Good results have been obtained in reducing the production of ascospores in the old leaves on the ground by means of fungicidal ground sprays. The most common spray material used for the purpose has been the sodium salt of dinitro-o-cresol, sold under the trade names of Elgetol and Krenite and used at one-half gallon of the paste to 100 gallons of spray and applied at the rate of about 500 gallons the acre. The mixture seems to have special merit in orchards where cultivation is not feasible, but it has not been generally accepted in commercial practice. The objections to it are usually the extra cash outlay required, the shortage of labor, and inability to reduce safely the number of summer sprays in districts where neighboring growers allow the fungus to overwinter undisturbed.
THE DIFFERENCE in sensitivity of the tree and the leaf spot fungus to the action of chemicals often permits a high degree of control with sprays applied to the tree. Such sprays are now the principal means of control in commercial orchards and nurseries.
The time when the first fungicidal spray is needed depends on the presence of leaves large enough to be susceptible, the presence of mature ascospores of the fungus, the presence of moisture for a sufficient length of time to permit infection, and a temperature at which the fungus will grow.
All those conditions normally are met about the time the flower petals fall, and most spray schedules call for the first application then. That has been satisfactory when the population of the fungus is at a reasonable level and the ascospore-induced infections are few. At times, however, the petals are slow in falling and leaf growth is rapid during late bloom. Such a situation, coupled with a high population of the fungus and wet weather near petal fall, may permit many infections. The application of a spray just as the first flowers opened on sour cherry in Pennsylvania in 1947 reduced the percentage of infected leaves 3 weeks later to 1.9, compared to 24.5 with sprays started at petal fall and 92.7 on trees not sprayed at all.

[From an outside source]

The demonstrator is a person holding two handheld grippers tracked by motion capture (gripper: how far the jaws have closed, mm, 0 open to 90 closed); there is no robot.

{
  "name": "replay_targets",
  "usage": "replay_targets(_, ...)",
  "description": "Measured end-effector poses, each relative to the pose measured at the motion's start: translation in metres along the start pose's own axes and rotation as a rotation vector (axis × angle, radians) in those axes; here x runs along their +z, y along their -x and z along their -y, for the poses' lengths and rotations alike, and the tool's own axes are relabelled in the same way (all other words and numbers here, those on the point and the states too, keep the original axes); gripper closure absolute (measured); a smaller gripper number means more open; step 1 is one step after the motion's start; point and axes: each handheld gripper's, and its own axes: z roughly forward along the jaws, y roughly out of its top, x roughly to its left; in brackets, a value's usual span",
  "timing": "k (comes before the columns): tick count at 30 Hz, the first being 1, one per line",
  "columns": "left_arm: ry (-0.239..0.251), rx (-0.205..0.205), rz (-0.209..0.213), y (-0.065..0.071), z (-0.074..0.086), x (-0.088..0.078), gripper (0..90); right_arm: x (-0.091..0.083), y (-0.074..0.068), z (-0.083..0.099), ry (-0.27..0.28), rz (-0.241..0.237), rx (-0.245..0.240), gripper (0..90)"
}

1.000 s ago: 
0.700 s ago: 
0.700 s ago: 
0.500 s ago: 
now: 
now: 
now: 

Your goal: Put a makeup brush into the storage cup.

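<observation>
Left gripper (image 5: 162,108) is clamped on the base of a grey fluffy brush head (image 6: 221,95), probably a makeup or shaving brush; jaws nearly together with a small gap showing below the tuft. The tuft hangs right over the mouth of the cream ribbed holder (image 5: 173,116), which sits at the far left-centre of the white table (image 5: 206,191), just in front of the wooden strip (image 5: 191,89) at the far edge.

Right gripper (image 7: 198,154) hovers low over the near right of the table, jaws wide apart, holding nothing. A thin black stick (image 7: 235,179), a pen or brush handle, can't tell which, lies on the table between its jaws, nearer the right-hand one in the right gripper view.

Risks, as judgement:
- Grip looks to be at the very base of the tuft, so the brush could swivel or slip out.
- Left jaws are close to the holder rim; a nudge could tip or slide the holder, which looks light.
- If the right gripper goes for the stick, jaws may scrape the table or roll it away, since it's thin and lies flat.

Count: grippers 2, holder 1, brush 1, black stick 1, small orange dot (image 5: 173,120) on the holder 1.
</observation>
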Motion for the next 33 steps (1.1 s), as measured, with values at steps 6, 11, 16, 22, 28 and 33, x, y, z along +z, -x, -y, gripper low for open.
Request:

Contrary situations do occur. Few or no infections may occur until a month or more after petal fall, perhaps because of a scarcity of the fungus.
Following the fungicidal spray at petal fall, additional sprays are applied as needed. On sour cherry that normally means a second spray about 10 days after the first, two sprays in June, and the last just after the fruit is picked in July. More sprays timed at closer intervals and applied before the long rain periods during the season are often needed on rapidly growing nursery trees, on orchard trees growing in areas with a long growing season, and in places where an attempt is to be made to control a high population of the fungus without the use of a copper fungicide. A combination of all these factors has led to the general use of eight or nine sprays each season in south central Pennsylvania.